Retype only what runs from the first line of the listing to the line holding "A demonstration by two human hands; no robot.", both included. Do not retype the pictures.

[EXERCISE DATA]
┌──

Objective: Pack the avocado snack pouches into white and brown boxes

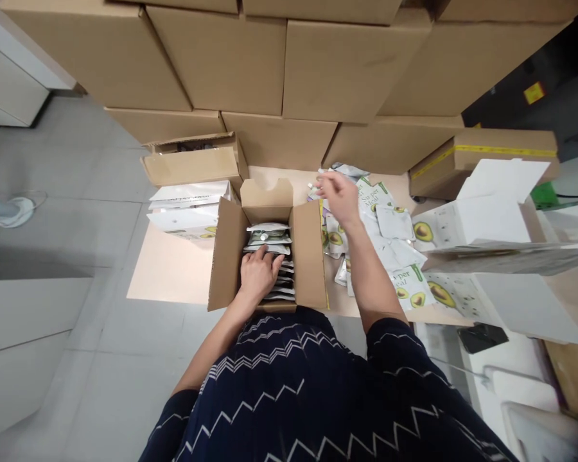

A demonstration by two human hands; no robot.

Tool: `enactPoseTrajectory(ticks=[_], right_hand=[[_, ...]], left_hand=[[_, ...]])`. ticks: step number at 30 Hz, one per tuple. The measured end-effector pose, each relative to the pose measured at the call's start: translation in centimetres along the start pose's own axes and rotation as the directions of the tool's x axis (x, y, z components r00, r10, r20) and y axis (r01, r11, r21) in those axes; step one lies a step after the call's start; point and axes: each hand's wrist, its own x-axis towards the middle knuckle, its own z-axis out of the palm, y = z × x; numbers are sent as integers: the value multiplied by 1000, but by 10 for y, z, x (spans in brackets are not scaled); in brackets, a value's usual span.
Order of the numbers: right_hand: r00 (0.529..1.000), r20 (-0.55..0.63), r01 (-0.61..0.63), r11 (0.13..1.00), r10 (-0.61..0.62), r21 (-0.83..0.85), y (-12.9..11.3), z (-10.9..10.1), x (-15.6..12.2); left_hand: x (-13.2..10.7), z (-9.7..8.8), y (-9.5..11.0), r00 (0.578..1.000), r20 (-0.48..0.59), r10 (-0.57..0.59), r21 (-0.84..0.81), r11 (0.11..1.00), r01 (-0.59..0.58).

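My left hand (260, 273) reaches into an open cardboard box (309, 256), its fingers spread and resting on the flat pouches (270, 239) packed upright in rows there. Some of those pouches lie hidden beneath the hand. To the right of the box, my right hand (340, 196) is over a loose pile of white and green pouches (395, 221) printed with avocados. Its fingers are loosely bent and apart, with no pouch visibly held in them.
White printed cartons (190, 212) and a smaller open brown box (192, 163) stand left of the packing box. Stacked cardboard boxes (279, 141) wall off the back. Open white avocado cartons (491, 221) and a yellow-taped box (486, 160) are on the right.
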Motion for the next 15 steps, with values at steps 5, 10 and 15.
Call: enactPoseTrajectory(ticks=[5, 10, 15], right_hand=[[801, 342, -186, 749, 490, -636, 99, -29, -47], [690, 437, -134, 695, 577, -706, 137, -11, -109], [795, 413, -108, 775, 444, -623, 134, -10, -123]], left_hand=[[1, 3, 0, 1000, -26, 9, -14, 1000, -9], [2, 6, 0, 998, -63, 27, -13, 1000, -28], [1, 5, 1, 997, -76, 31, -15, 999, -32]])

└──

[RESULT FOR THIS TASK]
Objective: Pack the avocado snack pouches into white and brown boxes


A demonstration by two human hands; no robot.

The output is finished, and nothing else is needed.